REQUIRED WORK: Please print all of the entries, matching them exactly.
=====
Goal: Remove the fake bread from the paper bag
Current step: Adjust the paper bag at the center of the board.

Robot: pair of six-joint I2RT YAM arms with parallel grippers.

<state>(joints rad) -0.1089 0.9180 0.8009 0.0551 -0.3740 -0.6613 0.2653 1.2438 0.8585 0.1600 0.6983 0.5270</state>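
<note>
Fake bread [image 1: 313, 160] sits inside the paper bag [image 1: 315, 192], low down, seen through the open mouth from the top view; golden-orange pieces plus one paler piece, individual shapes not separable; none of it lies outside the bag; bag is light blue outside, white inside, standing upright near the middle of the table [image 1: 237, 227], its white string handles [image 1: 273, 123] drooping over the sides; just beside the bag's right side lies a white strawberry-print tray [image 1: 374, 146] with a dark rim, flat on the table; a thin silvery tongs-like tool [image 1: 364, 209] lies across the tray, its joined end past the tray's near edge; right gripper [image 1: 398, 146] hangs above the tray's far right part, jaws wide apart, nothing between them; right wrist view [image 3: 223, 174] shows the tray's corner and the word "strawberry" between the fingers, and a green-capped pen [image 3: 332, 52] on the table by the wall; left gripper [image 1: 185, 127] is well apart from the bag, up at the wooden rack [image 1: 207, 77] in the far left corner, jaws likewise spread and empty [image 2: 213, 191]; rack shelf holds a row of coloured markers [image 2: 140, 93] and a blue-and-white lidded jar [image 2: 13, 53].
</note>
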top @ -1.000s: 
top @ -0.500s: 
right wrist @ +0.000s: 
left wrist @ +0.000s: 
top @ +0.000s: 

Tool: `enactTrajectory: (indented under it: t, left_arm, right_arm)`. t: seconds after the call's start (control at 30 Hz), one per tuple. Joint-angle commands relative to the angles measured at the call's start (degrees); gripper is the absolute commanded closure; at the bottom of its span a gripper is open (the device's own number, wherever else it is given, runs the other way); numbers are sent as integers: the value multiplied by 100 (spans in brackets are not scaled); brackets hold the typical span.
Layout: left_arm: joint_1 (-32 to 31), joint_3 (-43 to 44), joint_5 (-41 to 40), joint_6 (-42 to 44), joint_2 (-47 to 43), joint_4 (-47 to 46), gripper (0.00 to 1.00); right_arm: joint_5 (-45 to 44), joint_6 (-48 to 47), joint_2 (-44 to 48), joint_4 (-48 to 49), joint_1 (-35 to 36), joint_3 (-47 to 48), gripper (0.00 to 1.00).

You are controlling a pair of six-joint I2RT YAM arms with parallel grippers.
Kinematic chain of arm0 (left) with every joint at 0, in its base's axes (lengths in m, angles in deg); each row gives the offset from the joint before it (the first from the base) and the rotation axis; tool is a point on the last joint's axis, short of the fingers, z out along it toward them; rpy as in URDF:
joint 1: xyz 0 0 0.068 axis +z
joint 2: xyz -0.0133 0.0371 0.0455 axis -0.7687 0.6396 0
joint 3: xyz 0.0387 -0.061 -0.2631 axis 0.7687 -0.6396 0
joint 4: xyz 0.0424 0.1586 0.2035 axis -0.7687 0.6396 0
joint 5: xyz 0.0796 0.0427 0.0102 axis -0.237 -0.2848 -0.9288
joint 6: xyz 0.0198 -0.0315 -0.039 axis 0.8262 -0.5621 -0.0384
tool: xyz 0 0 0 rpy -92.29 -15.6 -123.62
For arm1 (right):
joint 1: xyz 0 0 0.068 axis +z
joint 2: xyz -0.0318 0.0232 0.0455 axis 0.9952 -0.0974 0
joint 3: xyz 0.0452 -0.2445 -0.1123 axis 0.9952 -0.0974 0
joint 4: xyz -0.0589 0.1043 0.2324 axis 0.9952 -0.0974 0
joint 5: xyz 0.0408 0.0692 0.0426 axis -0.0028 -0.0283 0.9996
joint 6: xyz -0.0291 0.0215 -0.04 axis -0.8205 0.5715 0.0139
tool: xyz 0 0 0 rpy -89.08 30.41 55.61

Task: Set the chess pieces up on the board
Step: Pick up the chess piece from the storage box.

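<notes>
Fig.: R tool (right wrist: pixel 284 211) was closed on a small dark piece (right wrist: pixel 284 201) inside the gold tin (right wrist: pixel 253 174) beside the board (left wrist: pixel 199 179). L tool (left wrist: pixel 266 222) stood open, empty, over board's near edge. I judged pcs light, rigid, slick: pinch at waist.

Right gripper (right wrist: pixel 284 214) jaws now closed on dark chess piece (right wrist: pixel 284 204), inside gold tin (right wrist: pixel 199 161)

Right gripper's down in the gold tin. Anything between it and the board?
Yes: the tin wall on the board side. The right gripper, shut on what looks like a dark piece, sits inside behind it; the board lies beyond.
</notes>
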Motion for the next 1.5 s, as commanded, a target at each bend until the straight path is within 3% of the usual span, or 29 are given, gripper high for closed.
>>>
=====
OUTPUT OF THE EXERCISE:
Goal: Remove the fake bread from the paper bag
Current step: Adjust the paper bag at the center of the board.

Robot: pair of six-joint I2RT YAM arms with parallel grippers.

<state>(joints rad) -0.1089 0.9180 0.8009 0.0551 -0.3740 -0.6613 0.2653 1.2438 0.8585 0.1600 0.6983 0.5270</state>
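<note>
Fake bread [image 1: 313, 160] sits inside the paper bag [image 1: 315, 192], low down, seen through the open mouth from the top view; golden-orange pieces plus one paler piece, individual shapes not separable; none of it lies outside the bag; bag is light blue outside, white inside, standing upright near the middle of the table [image 1: 237, 227], its white string handles [image 1: 273, 123] drooping over the sides; just beside the bag's right side lies a white strawberry-print tray [image 1: 374, 146] with a dark rim, flat on the table; a thin silvery tongs-like tool [image 1: 364, 209] lies across the tray, its joined end past the tray's near edge; right gripper [image 1: 398, 146] hangs above the tray's far right part, jaws wide apart, nothing between them; right wrist view [image 3: 223, 174] shows the tray's corner and the word "strawberry" between the fingers, and a green-capped pen [image 3: 332, 52] on the table by the wall; left gripper [image 1: 185, 127] is well apart from the bag, up at the wooden rack [image 1: 207, 77] in the far left corner, jaws likewise spread and empty [image 2: 213, 191]; rack shelf holds a row of coloured markers [image 2: 140, 93] and a blue-and-white lidded jar [image 2: 13, 53].
</note>
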top @ -1.000s: 
top @ -0.500s: 
right wrist @ +0.000s: 
left wrist @ +0.000s: 
top @ +0.000s: 

Tool: `enactTrajectory: (indented under it: t, left_arm, right_arm)`. t: seconds after the call's start (control at 30 Hz), one per tuple. Joint-angle commands relative to the angles measured at the call's start (degrees); gripper is the absolute commanded closure; at the bottom of its span a gripper is open (the device's own number, wherever else it is given, runs the other way); numbers are sent as integers: the value multiplied by 100 (spans in brackets are not scaled); brackets hold the typical span.
Layout: left_arm: joint_1 (-32 to 31), joint_3 (-43 to 44), joint_5 (-41 to 40), joint_6 (-42 to 44), joint_2 (-47 to 43), joint_4 (-47 to 46), gripper (0.00 to 1.00); right_arm: joint_5 (-45 to 44), joint_6 (-48 to 47), joint_2 (-44 to 48), joint_4 (-48 to 49), joint_1 (-35 to 36), joint_3 (-47 to 48), gripper (0.00 to 1.00).

You are controlling a pair of six-joint I2RT YAM arms with parallel grippers.
Kinematic chain of arm0 (left) with every joint at 0, in its base's axes (lengths in m, angles in deg); each row gives the offset from the joint before it (the first from the base) and the rotation axis; tool is a point on the last joint's axis, short of the fingers, z out along it toward them; rpy as in URDF:
joint 1: xyz 0 0 0.068 axis +z
joint 2: xyz -0.0133 0.0371 0.0455 axis -0.7687 0.6396 0
joint 3: xyz 0.0387 -0.061 -0.2631 axis 0.7687 -0.6396 0
joint 4: xyz 0.0424 0.1586 0.2035 axis -0.7687 0.6396 0
joint 5: xyz 0.0796 0.0427 0.0102 axis -0.237 -0.2848 -0.9288
joint 6: xyz 0.0198 -0.0315 -0.039 axis 0.8262 -0.5621 -0.0384
tool: xyz 0 0 0 rpy -92.29 -15.6 -123.62
For arm1 (right):
joint 1: xyz 0 0 0.068 axis +z
joint 2: xyz -0.0318 0.0232 0.0455 axis 0.9952 -0.0974 0
joint 3: xyz 0.0452 -0.2445 -0.1123 axis 0.9952 -0.0974 0
joint 4: xyz -0.0589 0.1043 0.2324 axis 0.9952 -0.0974 0
joint 5: xyz 0.0408 0.0692 0.0426 axis -0.0028 -0.0283 0.9996
joint 6: xyz -0.0291 0.0215 -0.04 axis -0.8205 0.5715 0.0139
tool: xyz 0 0 0 rpy -89.08 30.41 55.61

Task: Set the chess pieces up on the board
Step: Pick up the chess piece from the storage box.

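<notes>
Fig.: R tool (right wrist: pixel 284 211) was closed on a small dark piece (right wrist: pixel 284 201) inside the gold tin (right wrist: pixel 253 174) beside the board (left wrist: pixel 199 179). L tool (left wrist: pixel 266 222) stood open, empty, over board's near edge. I judged pcs light, rigid, slick: pinch at waist.

Right gripper (right wrist: pixel 284 214) jaws now closed on dark chess piece (right wrist: pixel 284 204), inside gold tin (right wrist: pixel 199 161)

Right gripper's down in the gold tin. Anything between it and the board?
Yes: the tin wall on the board side. The right gripper, shut on what looks like a dark piece, sits inside behind it; the board lies beyond.
</notes>
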Motion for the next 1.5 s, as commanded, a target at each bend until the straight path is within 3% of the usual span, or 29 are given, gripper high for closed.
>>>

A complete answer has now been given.